15. Real yield curve vs. liquidity. "A flatter real-yield curve has led to a weaker dollar, and that has been the main driver of this year’s boost to global excess liquidity: the difference between real global money growth and economic growth, denominated in USD."
16. M2. "As of July, M2 money supply contracted by 3.7% year/year (blue) but increased by 12.7% month/month (green) … trend shift depends on timeframe, as it still looks weak in y/y terms (yet rate of change is improving), but good in m/m terms (yet rate of change is worsening)."
17. AAII. "AAII bears > bulls for 1st time in 12 weeks. Crowd continues to move from excessive optimism & toward pessimism."
18. NAAIM. Active manager exposure to the S&P 500 dropped to the lowest level of the year at 34.4 (from 59.9).
19. Mutual funds vs. sectors. "Sector positioning suggests mutual funds remain optimistic about the outlook for economic growth: Financials, Industrials, Energy and Materials represent four of the five most overweight sectors for the average mutual fund."
20. Mutual funds vs. Banks. "While Financials was the most added to sector, funds cut their exposure to Banks."
21. Mutual funds vs. Growth. "Despite shifting away from Growth at the sector level, funds increased their exposure to our sector-neutral long/short growth factor and are now more overweight the factor than at any time since 2014."
22. Mutual funds vs. Mega-cap Tech. "The default underweight position of core and growth funds in the soaring mega-cap tech stocks continues to be the most significant headwind to mutual fund performance."
23. HFs vs. China (I). "This month's notional long selling already exceeds the levels seen in Aug '21 and Jul '15 and is on track to be the largest over the past decade."
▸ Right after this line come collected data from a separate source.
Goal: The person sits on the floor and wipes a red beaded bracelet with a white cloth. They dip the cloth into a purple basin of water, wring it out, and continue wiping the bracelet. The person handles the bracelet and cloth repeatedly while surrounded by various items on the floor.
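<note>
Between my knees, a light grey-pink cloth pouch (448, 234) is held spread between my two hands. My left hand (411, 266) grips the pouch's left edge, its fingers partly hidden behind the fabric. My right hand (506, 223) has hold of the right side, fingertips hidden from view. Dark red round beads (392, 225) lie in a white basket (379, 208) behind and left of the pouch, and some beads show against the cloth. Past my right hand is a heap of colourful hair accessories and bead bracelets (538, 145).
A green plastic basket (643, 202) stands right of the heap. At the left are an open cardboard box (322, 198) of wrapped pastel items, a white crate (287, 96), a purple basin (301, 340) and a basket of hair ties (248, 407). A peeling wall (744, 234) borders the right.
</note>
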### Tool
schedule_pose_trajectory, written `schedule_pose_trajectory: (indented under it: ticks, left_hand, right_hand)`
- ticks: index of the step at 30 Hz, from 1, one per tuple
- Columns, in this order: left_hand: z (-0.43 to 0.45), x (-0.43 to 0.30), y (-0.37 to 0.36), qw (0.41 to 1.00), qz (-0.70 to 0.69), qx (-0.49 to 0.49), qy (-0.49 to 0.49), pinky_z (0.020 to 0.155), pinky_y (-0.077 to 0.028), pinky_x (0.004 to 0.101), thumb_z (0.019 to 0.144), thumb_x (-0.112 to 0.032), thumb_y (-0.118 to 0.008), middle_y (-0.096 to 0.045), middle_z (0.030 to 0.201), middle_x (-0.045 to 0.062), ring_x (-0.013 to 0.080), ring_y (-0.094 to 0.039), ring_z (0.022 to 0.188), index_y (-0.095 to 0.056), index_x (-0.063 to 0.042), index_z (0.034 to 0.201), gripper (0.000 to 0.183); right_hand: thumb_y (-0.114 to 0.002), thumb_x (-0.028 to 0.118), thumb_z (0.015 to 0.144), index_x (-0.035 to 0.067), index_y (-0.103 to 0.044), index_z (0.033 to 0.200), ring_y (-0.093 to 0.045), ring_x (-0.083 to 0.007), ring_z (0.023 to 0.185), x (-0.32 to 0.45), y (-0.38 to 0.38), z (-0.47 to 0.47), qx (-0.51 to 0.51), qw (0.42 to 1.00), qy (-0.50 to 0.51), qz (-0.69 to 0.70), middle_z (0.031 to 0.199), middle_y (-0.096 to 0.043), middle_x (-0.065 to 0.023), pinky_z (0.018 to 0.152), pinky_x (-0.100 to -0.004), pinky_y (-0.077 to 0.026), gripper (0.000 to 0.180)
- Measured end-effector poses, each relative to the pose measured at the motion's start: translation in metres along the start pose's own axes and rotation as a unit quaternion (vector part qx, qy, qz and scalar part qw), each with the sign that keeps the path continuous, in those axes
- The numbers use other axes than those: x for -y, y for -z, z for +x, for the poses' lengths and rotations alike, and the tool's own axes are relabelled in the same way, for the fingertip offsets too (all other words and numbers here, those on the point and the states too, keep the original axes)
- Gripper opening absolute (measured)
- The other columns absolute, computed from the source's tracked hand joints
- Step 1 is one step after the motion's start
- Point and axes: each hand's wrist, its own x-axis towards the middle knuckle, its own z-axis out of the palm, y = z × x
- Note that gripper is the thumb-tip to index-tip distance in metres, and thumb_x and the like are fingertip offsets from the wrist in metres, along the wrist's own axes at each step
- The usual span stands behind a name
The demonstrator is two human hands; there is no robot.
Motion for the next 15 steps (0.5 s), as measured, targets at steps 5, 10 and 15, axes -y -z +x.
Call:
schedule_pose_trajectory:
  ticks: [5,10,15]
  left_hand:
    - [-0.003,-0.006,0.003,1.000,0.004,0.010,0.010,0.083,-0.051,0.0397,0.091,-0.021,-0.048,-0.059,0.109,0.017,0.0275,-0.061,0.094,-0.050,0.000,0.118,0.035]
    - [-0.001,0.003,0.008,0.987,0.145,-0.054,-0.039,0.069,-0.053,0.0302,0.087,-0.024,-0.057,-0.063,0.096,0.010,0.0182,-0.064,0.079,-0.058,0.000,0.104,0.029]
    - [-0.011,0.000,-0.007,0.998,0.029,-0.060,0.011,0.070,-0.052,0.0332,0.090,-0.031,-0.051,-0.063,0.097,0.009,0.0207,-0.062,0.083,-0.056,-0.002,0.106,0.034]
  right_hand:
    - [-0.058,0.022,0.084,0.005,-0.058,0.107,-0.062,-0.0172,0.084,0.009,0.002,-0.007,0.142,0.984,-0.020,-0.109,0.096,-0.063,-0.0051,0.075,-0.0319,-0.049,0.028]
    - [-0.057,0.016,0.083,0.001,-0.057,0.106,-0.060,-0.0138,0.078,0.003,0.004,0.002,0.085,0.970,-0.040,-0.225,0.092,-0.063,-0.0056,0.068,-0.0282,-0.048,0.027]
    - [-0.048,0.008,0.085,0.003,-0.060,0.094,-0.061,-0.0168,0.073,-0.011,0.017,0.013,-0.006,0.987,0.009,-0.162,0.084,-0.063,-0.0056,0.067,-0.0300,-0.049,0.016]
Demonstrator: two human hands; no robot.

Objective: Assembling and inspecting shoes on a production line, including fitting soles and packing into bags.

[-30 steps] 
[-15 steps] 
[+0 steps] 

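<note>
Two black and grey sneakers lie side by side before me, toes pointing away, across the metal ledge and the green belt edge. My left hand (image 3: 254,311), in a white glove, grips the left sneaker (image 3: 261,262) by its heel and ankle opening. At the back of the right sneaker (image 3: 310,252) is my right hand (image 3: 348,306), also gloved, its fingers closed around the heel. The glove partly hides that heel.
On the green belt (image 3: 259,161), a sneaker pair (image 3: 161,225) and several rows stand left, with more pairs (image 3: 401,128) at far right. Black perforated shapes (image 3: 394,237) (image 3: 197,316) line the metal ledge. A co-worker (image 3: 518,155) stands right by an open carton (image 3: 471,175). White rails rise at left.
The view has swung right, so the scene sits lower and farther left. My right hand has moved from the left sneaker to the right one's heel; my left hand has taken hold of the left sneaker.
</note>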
24. HFs vs. China (II). "Hedge funds have now reversed all of the cumulative notional net buying in Chinese stocks from Nov '22 to Jan '23 (aka 'the reopening trade')."
25. Average stock correlation. "The S&P 500 average realized stock correlation has experienced a substantial decrease."
26. Small-cap discount. "US small-cap stocks are trading at the widest discount to the overall market since coming out of the tech bubble."
27. SPX vs. peak inversion. "Even if earnings pivot higher, as expected, remember: The S&P 500 already rallied five P/E-points in expectation of exactly that scenario. We must juxtapose this against the ongoing inversion of the yield curve. Sustained rallies in the face of an inverted curve are very rare."
28. Crowded vs. uncrowded. "After beating estimates, uncrowded trades saw a 200 bps performance boost, while crowded trades fell by -60 bps."
29. NTM P/E vs. returns. "Lofty valuations typically mean lackluster returns."
30. AI earnings potential. And finally, “all S&P 500 industry groups could benefit from an AI-driven earnings boost.”